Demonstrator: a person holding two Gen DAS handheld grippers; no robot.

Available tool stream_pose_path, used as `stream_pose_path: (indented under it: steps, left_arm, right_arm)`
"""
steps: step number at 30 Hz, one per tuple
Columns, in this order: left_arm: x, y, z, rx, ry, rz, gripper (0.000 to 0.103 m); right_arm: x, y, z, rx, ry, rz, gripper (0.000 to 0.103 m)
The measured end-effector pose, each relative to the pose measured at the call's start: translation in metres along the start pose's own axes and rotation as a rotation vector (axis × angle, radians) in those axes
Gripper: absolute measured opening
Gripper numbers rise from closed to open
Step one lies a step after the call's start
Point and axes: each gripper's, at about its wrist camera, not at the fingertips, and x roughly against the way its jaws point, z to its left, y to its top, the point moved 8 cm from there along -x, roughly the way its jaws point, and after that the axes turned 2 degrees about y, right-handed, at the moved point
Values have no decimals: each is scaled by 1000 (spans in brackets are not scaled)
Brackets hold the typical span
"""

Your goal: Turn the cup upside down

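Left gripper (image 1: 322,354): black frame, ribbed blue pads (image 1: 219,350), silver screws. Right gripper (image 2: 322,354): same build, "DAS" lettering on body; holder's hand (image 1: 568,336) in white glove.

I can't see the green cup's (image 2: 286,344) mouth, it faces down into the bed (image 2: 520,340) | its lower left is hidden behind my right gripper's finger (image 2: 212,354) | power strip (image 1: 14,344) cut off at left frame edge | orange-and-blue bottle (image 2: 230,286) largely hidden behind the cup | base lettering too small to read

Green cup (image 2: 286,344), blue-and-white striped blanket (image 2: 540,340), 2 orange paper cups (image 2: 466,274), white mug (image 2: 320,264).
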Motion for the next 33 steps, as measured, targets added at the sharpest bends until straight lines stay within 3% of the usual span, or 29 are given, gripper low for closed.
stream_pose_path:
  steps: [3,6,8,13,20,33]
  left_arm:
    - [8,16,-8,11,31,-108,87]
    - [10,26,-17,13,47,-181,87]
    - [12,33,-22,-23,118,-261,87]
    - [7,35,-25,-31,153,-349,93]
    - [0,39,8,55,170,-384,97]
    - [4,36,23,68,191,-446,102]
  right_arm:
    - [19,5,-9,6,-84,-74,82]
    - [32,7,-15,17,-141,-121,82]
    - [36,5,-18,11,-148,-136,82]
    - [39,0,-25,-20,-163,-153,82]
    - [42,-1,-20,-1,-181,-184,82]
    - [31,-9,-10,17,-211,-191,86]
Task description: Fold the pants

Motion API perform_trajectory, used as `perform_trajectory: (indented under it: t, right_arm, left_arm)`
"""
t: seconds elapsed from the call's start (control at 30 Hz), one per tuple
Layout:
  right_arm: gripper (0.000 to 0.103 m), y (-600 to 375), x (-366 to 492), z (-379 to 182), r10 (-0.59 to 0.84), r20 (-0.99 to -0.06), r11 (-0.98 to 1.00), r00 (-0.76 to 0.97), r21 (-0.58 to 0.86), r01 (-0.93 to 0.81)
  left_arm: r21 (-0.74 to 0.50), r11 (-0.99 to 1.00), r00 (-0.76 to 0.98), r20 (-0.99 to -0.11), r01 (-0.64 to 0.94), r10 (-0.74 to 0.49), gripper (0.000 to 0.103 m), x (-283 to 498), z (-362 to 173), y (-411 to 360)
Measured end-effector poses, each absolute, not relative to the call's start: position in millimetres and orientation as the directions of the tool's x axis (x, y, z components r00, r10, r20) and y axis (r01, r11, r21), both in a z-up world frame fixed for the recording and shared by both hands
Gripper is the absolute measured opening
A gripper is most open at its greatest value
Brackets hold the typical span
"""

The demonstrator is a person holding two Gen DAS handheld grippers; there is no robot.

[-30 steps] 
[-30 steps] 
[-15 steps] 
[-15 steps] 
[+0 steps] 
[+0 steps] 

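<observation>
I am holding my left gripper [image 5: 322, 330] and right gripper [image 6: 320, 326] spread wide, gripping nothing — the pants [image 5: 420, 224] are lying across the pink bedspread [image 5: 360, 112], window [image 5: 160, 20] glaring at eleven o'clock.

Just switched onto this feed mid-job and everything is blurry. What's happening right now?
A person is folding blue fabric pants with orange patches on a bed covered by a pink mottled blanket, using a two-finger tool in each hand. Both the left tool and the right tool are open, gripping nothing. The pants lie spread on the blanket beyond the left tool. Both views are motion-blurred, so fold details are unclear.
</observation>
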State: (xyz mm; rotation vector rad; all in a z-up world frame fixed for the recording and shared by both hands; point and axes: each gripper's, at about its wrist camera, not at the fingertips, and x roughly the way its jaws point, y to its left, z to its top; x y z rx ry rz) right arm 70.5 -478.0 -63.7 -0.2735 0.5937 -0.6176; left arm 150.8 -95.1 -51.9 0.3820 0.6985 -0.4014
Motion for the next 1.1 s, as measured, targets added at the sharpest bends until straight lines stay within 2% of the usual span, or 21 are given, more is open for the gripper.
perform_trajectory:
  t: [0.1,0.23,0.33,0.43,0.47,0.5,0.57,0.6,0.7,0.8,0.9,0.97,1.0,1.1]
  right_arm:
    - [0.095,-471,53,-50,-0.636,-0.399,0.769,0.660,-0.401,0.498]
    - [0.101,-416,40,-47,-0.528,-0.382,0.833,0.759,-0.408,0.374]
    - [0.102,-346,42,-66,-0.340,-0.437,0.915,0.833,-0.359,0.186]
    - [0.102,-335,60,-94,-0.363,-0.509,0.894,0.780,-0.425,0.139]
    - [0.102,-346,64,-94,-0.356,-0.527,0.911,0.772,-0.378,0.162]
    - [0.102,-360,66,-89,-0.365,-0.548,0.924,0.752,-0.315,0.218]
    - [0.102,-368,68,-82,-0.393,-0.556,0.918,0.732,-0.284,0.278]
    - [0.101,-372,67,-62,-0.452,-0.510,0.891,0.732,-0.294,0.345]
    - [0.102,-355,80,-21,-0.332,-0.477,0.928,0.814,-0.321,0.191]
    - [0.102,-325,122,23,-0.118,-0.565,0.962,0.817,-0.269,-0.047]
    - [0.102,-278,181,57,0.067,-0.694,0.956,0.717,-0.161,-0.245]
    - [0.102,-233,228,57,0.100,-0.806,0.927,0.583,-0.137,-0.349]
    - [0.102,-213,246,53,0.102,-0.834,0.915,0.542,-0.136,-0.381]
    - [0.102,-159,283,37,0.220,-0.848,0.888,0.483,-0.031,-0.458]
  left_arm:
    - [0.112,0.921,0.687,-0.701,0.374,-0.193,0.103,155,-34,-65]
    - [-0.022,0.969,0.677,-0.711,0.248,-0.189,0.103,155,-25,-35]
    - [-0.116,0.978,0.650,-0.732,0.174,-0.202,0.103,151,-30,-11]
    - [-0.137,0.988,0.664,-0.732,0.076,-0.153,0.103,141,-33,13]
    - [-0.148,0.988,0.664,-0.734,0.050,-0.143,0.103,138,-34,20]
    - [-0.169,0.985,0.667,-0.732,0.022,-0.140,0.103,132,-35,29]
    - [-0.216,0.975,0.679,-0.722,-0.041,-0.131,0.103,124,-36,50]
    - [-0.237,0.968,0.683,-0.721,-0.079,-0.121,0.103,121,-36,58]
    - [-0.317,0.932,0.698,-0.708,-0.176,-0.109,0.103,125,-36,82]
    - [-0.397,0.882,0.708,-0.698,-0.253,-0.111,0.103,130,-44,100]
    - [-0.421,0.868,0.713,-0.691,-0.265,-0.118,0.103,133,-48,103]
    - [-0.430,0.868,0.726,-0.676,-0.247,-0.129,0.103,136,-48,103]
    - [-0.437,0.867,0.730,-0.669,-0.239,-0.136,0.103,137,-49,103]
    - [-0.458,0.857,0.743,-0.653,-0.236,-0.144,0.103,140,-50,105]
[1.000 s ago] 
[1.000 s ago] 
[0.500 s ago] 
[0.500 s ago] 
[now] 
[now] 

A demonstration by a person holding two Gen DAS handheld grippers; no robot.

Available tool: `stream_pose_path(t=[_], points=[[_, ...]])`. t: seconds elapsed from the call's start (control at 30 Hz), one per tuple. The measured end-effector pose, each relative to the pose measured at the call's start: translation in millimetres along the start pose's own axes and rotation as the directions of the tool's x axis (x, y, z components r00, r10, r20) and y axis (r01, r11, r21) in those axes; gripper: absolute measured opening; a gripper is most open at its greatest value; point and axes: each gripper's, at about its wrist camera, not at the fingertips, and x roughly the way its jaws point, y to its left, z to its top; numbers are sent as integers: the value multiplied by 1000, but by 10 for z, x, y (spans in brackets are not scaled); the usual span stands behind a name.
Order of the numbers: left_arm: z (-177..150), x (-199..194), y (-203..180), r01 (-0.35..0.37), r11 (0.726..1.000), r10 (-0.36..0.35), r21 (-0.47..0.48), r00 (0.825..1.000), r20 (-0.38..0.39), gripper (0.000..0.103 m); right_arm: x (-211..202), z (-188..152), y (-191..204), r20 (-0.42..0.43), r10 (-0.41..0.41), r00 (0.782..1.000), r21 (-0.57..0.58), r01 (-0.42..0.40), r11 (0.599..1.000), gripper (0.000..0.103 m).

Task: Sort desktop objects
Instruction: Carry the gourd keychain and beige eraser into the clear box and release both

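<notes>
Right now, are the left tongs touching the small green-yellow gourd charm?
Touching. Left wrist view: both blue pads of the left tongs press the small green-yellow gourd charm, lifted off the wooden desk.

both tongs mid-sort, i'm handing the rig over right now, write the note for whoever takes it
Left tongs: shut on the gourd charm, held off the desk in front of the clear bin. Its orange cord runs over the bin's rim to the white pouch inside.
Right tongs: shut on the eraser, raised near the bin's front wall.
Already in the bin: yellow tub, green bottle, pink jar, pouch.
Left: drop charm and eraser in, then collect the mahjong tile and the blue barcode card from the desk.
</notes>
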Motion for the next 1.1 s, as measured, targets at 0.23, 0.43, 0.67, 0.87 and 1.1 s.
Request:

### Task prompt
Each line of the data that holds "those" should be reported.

### Task answer
The measured end-effector pose, each relative to the pose measured at the call's start: translation in metres along the start pose's own axes and rotation as a rotation vector (axis × angle, radians) in those axes
Available tool: `stream_pose_path(t=[_], points=[[_, ...]])`. t: seconds elapsed from the call's start (control at 30 Hz), one per tuple. The measured end-effector pose, each relative to the pose measured at the call's start: translation in millimetres along the start pose's own axes and rotation as the directions of the tool's x axis (x, y, z components r00, r10, r20) and y axis (r01, r11, r21) in those axes; gripper: absolute measured opening; a gripper is most open at its greatest value; point and axes: each gripper's, at about its wrist camera, not at the fingertips, and x roughly the way its jaws point, y to its left, z to its top; numbers are sent as integers: the value multiplied by 1000, but by 10 for z, x, y (spans in brackets are not scaled); the usual span stands behind a name.

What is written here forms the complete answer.